Durante años, intenté combatir el veneno, no había más antídotos que la rutina, el orgullo o quizá el odio. Pero a veces, ni las tres juntas eran suficiente. Y aunque la palabra correspondencia calmaba el dolor del veneno, no paraba nunca de hacer daño. Y yo estoy buscando esa correspondencia ya que probé con los tres antídotos y ninguno sin éxito.
He llorado y he reído. He escalado montañas y he perseguidos monstruos con tal de pulir mis defectos y estar a la altura de alguien que me rechaza. La sensación de que lo das todo, pero no es suficiente. El efecto más preocupante del veneno: Las alucinaciones y angustias.

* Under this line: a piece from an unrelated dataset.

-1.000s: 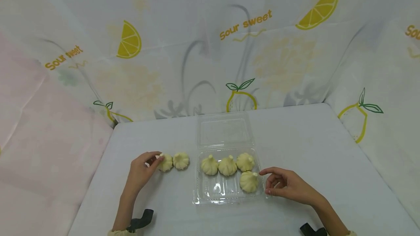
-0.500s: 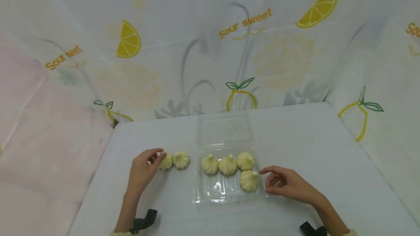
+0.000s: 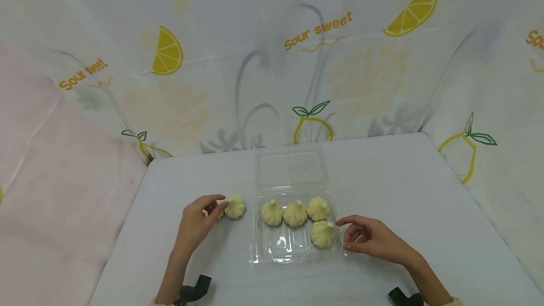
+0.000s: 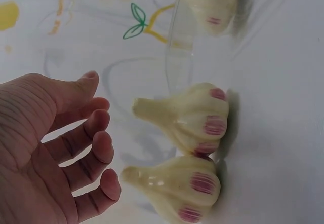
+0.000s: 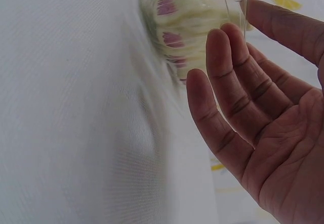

Solo quiero que quede recordado en este relato como morí y vivi a través del veneno de aquella bestia hasta mis días en los que me encuentro en una anciana adolescencia.
Y si algún joven todavía no la ha conocido, que no tenga prisa, por que tarde o temprano, estará allí para morderte.
Y si el o la joven me esta leyendo y todavía no sabe a que bestia me refiero, diré que te hace enloquecer, que te hace daño, que amenaza con matarte, pero al mismo tiempo te da vida y no podrías vivir sin esa bestia.
Y lo más importante: Aquella bestia se llama Amor.